Così come spesso è capitato di vedere in questa stagione il Milan si è dovuto affidare ai duelli aerei di Giroud per trovare un modo per risalire il campo, ma anche quando l’attaccante francese riusciva ad avere la meglio nel duello con Acerbi o con Bastoni, l’Inter si mostrava strutturata meglio nel recuperare le seconde palle, a questo si è aggiunta una certa difficoltà di Brahim Diaz nel gestire alcuni palloni ed ecco spiegata la difficoltà del Milan a rendere efficace il piano pensato per questa partita.

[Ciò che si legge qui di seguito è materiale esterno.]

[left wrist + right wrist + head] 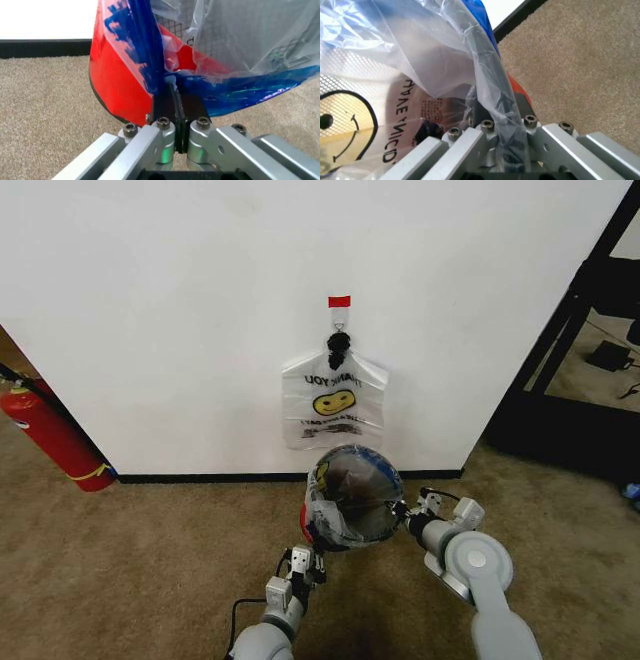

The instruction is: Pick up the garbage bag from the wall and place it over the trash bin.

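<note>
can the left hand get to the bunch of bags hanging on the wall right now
Probably not as things stand. The left hand is shut on the garbage bag stretched over the trash bin, and the bin stands between it and the bunch of bags.

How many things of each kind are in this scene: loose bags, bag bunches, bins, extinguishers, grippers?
Garbage bag stretched over the bin: 1
Bunch of bags hanging on the wall: 1
Trash bin: 1
Fire extinguisher: 1
Grippers: 2, the left gripper and the right gripper, each with fingers shut on the garbage bag
Total: 6
</note>
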Motion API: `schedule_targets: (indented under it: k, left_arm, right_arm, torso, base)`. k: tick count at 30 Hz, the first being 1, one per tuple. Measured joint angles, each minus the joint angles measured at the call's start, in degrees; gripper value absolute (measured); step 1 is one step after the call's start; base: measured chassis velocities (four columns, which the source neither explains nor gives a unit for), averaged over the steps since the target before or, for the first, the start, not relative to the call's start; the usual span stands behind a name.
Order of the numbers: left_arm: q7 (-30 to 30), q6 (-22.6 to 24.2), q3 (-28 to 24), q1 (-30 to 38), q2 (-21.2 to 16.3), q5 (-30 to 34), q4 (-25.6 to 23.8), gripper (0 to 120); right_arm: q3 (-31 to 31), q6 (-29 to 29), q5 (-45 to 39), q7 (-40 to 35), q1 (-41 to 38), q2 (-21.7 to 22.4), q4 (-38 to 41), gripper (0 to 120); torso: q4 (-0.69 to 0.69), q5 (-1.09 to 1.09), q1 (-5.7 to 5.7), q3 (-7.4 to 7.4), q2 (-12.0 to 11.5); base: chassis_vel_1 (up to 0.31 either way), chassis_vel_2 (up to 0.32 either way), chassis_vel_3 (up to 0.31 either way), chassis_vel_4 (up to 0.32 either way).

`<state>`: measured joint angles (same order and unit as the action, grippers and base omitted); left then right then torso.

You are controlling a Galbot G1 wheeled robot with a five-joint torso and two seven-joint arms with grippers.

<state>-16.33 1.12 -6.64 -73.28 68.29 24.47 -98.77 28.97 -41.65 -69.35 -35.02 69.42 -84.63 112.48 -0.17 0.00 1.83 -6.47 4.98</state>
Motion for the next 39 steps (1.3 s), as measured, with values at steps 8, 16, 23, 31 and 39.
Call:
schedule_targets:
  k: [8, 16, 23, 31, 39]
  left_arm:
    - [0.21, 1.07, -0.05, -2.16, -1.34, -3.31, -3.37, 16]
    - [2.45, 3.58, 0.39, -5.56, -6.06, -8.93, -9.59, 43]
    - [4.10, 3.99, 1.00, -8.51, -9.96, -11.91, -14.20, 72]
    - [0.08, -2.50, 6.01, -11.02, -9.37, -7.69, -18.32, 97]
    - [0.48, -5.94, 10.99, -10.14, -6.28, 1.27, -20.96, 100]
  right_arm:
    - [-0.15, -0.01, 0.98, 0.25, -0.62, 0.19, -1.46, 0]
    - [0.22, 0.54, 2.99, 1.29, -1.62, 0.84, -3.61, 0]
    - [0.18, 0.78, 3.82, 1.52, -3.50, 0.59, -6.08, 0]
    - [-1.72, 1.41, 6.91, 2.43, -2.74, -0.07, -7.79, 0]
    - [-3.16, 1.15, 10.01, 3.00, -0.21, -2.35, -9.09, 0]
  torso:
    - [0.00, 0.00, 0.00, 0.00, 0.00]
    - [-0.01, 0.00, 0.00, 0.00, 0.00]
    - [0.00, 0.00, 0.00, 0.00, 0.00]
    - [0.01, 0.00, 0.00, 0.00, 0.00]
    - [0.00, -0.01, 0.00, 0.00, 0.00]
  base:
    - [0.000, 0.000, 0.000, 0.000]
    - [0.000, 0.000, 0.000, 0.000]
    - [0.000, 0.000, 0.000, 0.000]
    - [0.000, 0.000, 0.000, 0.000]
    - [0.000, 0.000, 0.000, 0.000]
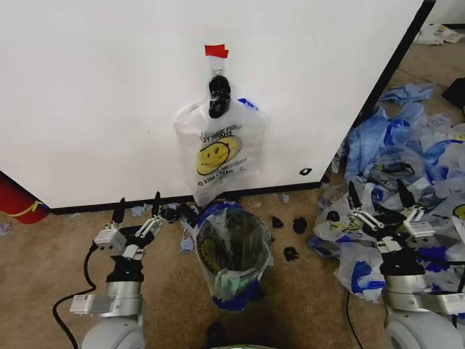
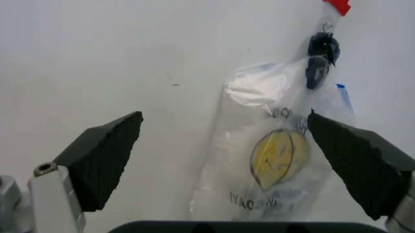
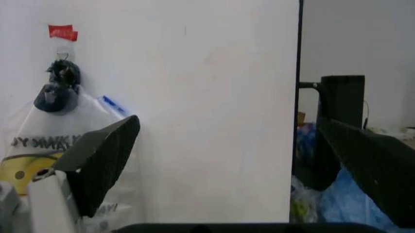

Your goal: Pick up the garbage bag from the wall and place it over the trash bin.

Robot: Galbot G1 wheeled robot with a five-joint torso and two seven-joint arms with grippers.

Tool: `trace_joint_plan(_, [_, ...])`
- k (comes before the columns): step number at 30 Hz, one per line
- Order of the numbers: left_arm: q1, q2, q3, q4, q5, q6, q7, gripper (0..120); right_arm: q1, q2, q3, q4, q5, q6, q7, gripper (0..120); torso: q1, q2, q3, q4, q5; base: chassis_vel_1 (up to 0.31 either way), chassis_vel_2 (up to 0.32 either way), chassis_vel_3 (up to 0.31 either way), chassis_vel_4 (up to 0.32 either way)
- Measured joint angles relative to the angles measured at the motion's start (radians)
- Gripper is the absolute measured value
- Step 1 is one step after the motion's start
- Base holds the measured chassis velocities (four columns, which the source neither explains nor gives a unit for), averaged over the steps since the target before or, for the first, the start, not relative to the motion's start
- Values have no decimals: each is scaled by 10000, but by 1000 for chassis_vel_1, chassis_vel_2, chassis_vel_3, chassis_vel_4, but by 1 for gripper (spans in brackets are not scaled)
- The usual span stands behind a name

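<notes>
Plastic, thin and see-through, made up the garbage bag [image 1: 218, 149], which hung flat on the white wall [image 1: 94, 87] from a black clip [image 1: 219, 95] under red tape [image 1: 216, 51], likely to keep it reachable. Below stood the round trash bin [image 1: 232, 251], already lined with crinkled film. The left claw [image 1: 136, 211] and right claw [image 1: 378, 198] hovered low, both spread open, holding nothing.

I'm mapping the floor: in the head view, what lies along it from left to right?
Red cylinder → left gripper → trash bin → black scraps → right gripper.
</notes>
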Motion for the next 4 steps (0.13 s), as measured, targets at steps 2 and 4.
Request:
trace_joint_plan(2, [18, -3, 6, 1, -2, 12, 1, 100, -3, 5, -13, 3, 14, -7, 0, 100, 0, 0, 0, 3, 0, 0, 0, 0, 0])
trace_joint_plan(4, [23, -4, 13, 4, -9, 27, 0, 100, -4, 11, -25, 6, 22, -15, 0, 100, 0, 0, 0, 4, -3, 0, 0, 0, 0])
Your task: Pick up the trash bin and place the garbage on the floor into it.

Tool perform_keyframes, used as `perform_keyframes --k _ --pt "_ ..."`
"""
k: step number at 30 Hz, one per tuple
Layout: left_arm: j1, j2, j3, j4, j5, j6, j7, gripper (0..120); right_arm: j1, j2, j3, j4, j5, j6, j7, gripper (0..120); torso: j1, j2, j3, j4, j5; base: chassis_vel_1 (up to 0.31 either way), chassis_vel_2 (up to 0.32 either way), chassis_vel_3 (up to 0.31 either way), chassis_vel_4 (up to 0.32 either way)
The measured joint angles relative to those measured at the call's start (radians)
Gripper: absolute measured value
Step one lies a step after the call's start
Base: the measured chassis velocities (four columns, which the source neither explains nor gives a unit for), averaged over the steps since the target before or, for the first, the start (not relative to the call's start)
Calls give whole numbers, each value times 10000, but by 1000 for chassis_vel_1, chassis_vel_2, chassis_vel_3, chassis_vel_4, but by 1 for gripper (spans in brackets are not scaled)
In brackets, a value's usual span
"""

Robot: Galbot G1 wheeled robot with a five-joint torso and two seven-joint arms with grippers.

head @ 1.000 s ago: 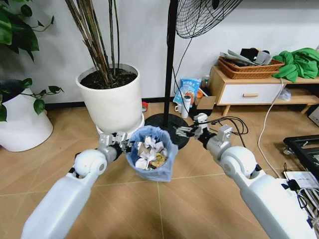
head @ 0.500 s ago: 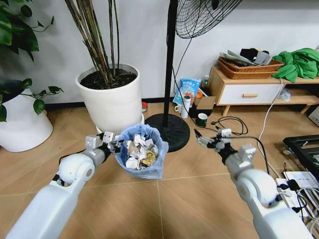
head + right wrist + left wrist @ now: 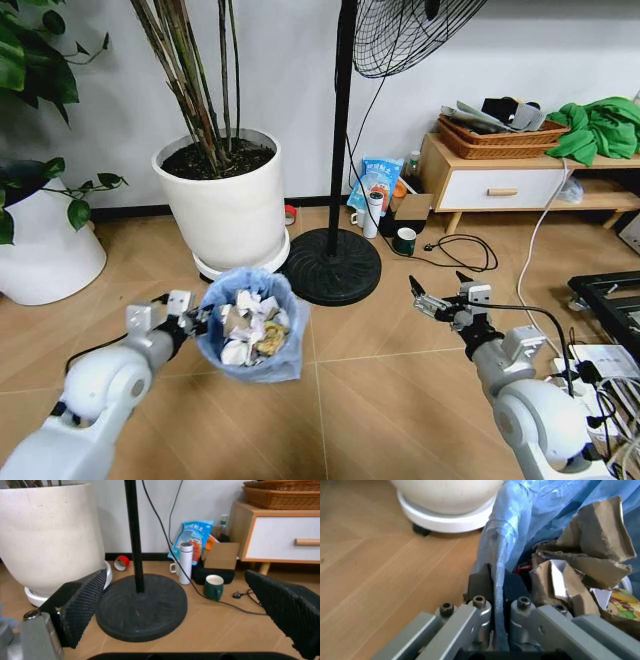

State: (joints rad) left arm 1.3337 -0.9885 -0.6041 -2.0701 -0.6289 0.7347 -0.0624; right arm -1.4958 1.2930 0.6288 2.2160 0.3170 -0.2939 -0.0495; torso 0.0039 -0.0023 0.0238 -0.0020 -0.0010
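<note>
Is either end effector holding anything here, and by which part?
The left end effector holds the trash bin by its bag-covered rim, fingers pinching the wall. The right end effector is open and empty.

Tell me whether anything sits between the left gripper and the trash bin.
Nothing does: the left gripper is shut on the trash bin, with the blue bag rim pinched between its fingers. The right gripper hangs open, apart from it.

trash bin [image 3: 250,325]: crinkly, glossy light blue plastic liner
garbage [image 3: 580,573]: torn brown cardboard, crumpled white paper
floor [image 3: 380,400]: smooth tan wood
left gripper [image 3: 492,592]: matt grey metal
</note>
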Motion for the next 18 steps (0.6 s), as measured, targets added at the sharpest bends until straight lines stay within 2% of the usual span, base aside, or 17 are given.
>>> perform_keyframes --k 7,13,18 --pt "765 -369 -483 -315 442 -109 88 0 -632 390 166 387 -719 180 -14 100 0 0 0 -3 1 0 0 0 0" --pt "920 -465 -563 -396 551 -166 168 0 -683 481 -81 442 -1010 221 48 100 1 -1 1 -2 1 0 0 0 0" --pt "933 -560 -645 -402 557 -195 180 0 -743 577 -403 445 -1316 234 83 100 1 -1 0 -5 2 89 61 -89 -83"
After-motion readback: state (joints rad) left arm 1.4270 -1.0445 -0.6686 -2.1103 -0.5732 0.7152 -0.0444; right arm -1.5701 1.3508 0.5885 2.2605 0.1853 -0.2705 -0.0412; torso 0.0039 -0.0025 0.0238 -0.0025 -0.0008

Nel secondo tempo le cose sono cambiate sia per un atteggiamento diverso dei rossoneri nei duelli individuali sia per le difficoltà dell’Inter sopra menzionate a mantenere attiva la propria strategia. A questo si aggiunge la mossa di far entrare Origi al posto di Saelemaekers che unita all’abbassamento del baricentro dell’Inter ha permesso la creazione di situazioni di uno contro uno sugli esterni da cui il belga da una parte e Messias dall’altra hanno creato situazioni di pericolo, tra cui l’azione che porterà al palo di Tonali.

La ricerca di tracce verticali ed esterne è stata anche la chiave per la vittoria contro la Lazio sabato scorso, ai tifosi rossoneri resta quindi il dubbio se non fosse stata questa la strategia da perseguire anche per questo derby di Champions.

Quale scenario per la gara di ritorno?

Il doppio vantaggio è una situazione di grande favore per l’Inter che ha mostrato poche volte di essere in difficoltà contro il Milan nell’arco di questi 90 minuti. Di certo per la gara di ritorno spetterà a Pioli dover inventare la mossa giusta per ribaltare l’inerzia di questo doppio confronto.

Potrebbe essere Leao quell’arma a disposizione del tecnico del Milan per creare delle situazioni di superiorità qualitativa o dinamica invece di una superiorità posizionale che contro quest’Inter è molto difficile da perseguire?

Indipendentemente dalla presenza o meno del portoghese, il contesto tattico della partita è stato totale appannaggio della formazione di Inzaghi che, però, dovrà stare attenta a non fare una partita eccessivamente passiva in quanto le principali difficoltà sono giunte proprio nei momenti in cui Barella e compagni si sono ritratti sul terreno di gioco.